(Ладомир)
При этом реально существующая природа в сравнении с грядущей, сотворенной самим человеком, представляется убогой: «Мы / разносчики новой веры, / в красоте задающей железный тон. / Чтоб природами хилыми не скверили скверы, / В небеса шарахаем железобетон» (В. Маяковский. «Мы идем»). Поэты этой эпохи ставят перед человечеством задачу: вымести всю природу как старый хлам, силой и разумом миллионов сотворить новое небо и землю:
Разметем все тучи,
Все дороги взмесим,
Бубенцом мы землю
К радуге привесим.
С. Есенин. Небесный барабанщик
Возьми и небо заново вышей,
новые звезды придумай и выставь,
чтоб, исступленно царапая крыши,
в небо карабкались души артистов.
В. Маяковский. Эй!
В поэзии 1920-х – начала 1930-х годов философское осмысление природы соединяется с утопией ее преображения – этот синтез наиболее плотно воплощен в творчестве Н. Заболоцкого.
У Заболоцкого, прежде всего, находит развитие мотив обессилевшей, истощенной природы, возникшей в поэзии Тютчева, Фета, Анненского. Однако «усталость» у этих поэтов – свойство лишь северной природы или преходящее ее состояние, связанное с временем года, частью суток: «Здесь, погрузившись в сон железный, / Усталая природа спит» (Ф. Тютчев); «Есть в русской природе усталая нежность, / Безмолвная боль затаенной печали…» (К. Бальмонт); «О ночь осенняя, как всемогуща ты / Отказом от борьбы и смертною истомой» (А. Фет); «Уж лазурь златить устала / Цветные вырезки стекла» (И. Анненский). Изнеможение и усталость, которые воспринимались ранее как пространственно или временно ограниченные состояния природы (север, осень, закат), у Заболоцкого становятся основой лирико-философской концепции: природа устала от собственного бессмысленного бушевания, от вековой «давильни», поглощающей жизни все новых и новых тварей. Заболоцкий отрицает прекраснодушный взгляд на природу как на царство изначальной гармонии. В его программном стихотворении утверждается обратное:
Как своенравен мир ее дремучий!
В ожесточенном пении ветров
Не слышит сердце правильных созвучий,
Душа не чует стройных голосов.
(Я не ищу гармонии в природе…)
Однако Заболоцкий – не сторонник пессимистической концепции природы как слепой и разнузданной стихии. Если природа и хаос, то затаивший в себе великую печаль о возможной гармонии, способный к просветлению. Природа у Заболоцкого – не то, что должно преодолеть, заковать в бетон, как у Маяковского, это существо, томящееся по высшей жизни, которую может ей дать только человек. Поэт верит, что тяжкий недуг вод и трав не смертелен: город – новый дирижер природы – уже вплетает в ее нестройные голоса первый стройный звук. В природе нет мысли, но природа тоскует по ней, хочет родить ее из себя: «Трепетало в листах непривычное мысли движенье, / То усилие воли, которое не передать. / И кузнечик трубу свою поднял, и природа внезапно проснулась, / И запела печальная тварь славословье уму». И человек – не просто порожденье, но вдохновенная мысль природы, органическое начало ее высшей духовной самоорганизации: «И сам я был не детище природы, / Но мысль ее! Но зыбкий ум ее!»

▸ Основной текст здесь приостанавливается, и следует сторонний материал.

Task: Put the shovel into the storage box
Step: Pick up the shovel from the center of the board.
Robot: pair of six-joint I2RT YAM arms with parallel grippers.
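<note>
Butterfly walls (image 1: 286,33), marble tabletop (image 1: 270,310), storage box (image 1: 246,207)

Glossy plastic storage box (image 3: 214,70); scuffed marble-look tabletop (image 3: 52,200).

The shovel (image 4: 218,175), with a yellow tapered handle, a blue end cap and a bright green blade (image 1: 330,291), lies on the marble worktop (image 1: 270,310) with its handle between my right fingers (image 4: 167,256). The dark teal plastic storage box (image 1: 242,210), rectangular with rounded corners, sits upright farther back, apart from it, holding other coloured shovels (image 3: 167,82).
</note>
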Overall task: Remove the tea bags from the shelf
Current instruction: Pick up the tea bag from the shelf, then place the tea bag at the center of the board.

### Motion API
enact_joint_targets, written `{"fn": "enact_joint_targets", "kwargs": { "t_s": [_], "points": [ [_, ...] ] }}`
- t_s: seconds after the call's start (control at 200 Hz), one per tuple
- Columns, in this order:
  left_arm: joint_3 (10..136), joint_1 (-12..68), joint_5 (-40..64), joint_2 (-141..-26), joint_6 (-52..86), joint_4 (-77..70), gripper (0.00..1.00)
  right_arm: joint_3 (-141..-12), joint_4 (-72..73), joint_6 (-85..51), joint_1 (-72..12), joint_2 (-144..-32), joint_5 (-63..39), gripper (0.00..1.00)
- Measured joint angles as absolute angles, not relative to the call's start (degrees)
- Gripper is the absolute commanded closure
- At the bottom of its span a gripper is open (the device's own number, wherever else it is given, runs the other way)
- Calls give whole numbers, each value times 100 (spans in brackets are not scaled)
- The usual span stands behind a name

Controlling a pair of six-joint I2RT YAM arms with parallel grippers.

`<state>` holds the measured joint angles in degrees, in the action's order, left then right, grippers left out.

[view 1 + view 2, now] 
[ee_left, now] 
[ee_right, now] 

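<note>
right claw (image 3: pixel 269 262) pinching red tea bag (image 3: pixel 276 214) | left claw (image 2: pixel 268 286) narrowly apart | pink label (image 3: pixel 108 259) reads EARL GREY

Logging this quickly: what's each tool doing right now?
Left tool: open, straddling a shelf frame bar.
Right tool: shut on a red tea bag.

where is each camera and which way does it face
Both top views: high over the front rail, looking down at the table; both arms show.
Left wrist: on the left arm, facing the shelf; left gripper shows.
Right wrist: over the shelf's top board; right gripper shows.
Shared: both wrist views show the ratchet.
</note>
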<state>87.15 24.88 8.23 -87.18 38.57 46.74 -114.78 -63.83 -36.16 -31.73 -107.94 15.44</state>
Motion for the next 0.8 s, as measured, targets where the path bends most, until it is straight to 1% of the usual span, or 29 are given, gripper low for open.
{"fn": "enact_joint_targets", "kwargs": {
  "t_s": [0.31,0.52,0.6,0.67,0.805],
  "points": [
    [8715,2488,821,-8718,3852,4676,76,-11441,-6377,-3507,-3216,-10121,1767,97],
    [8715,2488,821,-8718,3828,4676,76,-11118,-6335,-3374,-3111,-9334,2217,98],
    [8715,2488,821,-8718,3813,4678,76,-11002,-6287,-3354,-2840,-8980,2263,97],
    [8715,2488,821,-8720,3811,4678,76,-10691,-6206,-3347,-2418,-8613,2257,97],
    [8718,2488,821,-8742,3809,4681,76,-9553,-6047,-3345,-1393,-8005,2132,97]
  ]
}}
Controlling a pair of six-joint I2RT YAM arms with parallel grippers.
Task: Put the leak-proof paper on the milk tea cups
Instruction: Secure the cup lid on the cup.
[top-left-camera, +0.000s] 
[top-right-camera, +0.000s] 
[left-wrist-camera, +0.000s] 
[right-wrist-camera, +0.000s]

Заболоцкий при этом не становится певцом техники, города, он остается поэтом природы, которая в трудах и страданиях вырастает из смертной своей оболочки, восприемля бессмертную мысль. Существенное отличие Заболоцкого от других поэтов, провозглашавших задачу преобразования природы, в том, что он не призывает силой обуздывать ее, подчинять человеческим замыслам, техническим проектам, он описывает растущее самосознание самой природы. Об этом в поэме «Деревья» спорят Лесничий и Бомбеев. Первый из них – сторонник укрощения природы: если не положить ей разумного предела, она уничтожит самое себя. «Любой комар, откладывая сто яичек в сутки, / Пожрет и самого себя, и сад, и незабудки». Этой опасности Бомбеев противопоставляет веру в способность природы к мудрому самоопределению: «По азбуке читая комариной, / Комар исполнится высокою доктриной». Предел бессмысленному разбуханию природы положен изнутри, не смертью, а самоосознающим разумом. И в этом политическая и этическая ценность размышлений Заболоцкого: природа не извне переустраивается, а как бы заново создает себя; даже город и техника становятся орудиями самосозидающей природы.
Иное соотношение человека и природы мы находим в натурфилософской поэзии второй половины XX века. Здесь не природа возрастает до человека, но скорее человек осознает себя необходимой частью природы, ее всесвязующим звеном.